The answer must consist of every line in the data that contains "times".

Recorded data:
——————

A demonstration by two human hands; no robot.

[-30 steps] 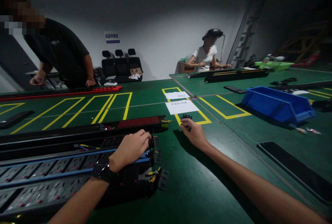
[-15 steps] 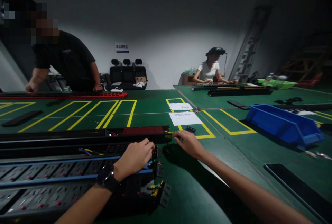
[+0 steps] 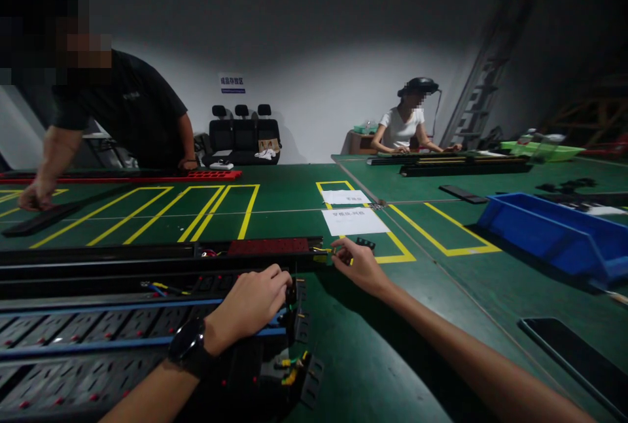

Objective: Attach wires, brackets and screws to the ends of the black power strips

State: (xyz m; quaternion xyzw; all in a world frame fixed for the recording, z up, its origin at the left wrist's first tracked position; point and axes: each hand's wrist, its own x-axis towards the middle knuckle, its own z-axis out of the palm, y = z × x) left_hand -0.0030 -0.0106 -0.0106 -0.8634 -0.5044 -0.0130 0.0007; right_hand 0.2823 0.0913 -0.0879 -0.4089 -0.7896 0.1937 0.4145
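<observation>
My left hand [image 3: 255, 302], a black watch on its wrist, is curled over the end of the nearest black socket strip [image 3: 122, 338], fingers closed on it. Coloured wires and small black end pieces [image 3: 299, 371] stick out just right of it. My right hand [image 3: 357, 265] reaches to the end of the long black rail [image 3: 161, 254] behind the strips and pinches the yellow-green wire end [image 3: 324, 254] that comes out of it. A small black part [image 3: 366, 243] lies on the green table just beyond that hand.
Two white paper sheets [image 3: 349, 220] lie inside yellow floor-tape boxes. A blue bin [image 3: 554, 230] stands at the right, a flat black cover [image 3: 574, 354] near the right edge. A person in black leans over a red strip [image 3: 118, 176] at left; another person sits at the far table.
My right hand came back left from the small black part to the rail's end and closed on the wire there. The left hand stayed on the strip. The person at left reached lower.
</observation>
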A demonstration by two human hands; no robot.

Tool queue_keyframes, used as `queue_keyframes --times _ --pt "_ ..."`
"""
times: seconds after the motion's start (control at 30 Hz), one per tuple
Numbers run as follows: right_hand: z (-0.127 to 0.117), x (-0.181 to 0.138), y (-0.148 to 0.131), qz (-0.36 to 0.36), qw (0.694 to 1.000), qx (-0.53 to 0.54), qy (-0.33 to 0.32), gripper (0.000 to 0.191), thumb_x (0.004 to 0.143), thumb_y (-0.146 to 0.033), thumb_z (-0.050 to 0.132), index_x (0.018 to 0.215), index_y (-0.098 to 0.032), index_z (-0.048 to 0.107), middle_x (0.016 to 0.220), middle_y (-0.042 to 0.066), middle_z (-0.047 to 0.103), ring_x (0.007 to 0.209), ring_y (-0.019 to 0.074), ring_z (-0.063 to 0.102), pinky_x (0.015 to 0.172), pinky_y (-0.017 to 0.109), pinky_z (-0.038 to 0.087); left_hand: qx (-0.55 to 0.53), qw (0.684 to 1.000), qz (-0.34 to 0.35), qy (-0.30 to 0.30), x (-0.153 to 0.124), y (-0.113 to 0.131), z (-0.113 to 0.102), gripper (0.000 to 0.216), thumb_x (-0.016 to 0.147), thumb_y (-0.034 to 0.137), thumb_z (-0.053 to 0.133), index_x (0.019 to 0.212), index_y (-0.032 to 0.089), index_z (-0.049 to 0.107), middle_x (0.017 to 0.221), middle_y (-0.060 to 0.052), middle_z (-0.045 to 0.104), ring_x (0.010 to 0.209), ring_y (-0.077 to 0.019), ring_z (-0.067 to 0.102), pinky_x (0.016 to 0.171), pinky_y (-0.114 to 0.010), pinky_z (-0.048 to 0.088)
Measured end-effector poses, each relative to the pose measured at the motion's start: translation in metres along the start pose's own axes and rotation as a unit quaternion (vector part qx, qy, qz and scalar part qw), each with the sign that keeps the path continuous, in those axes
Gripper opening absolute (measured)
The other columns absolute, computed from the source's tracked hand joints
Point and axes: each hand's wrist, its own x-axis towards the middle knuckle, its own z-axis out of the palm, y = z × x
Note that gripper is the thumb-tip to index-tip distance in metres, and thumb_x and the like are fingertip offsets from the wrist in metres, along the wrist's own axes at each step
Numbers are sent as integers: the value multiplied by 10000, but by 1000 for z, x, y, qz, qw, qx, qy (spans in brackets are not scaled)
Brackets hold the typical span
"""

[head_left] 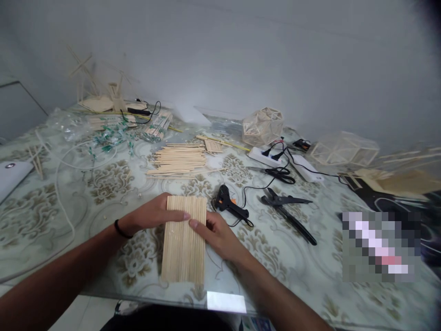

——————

■ **The answer**
Tool queue_keyframes, used as `queue_keyframes --times _ --pt "_ ..."`
times: seconds after the motion's start (control at 30 Hz), one per tuple

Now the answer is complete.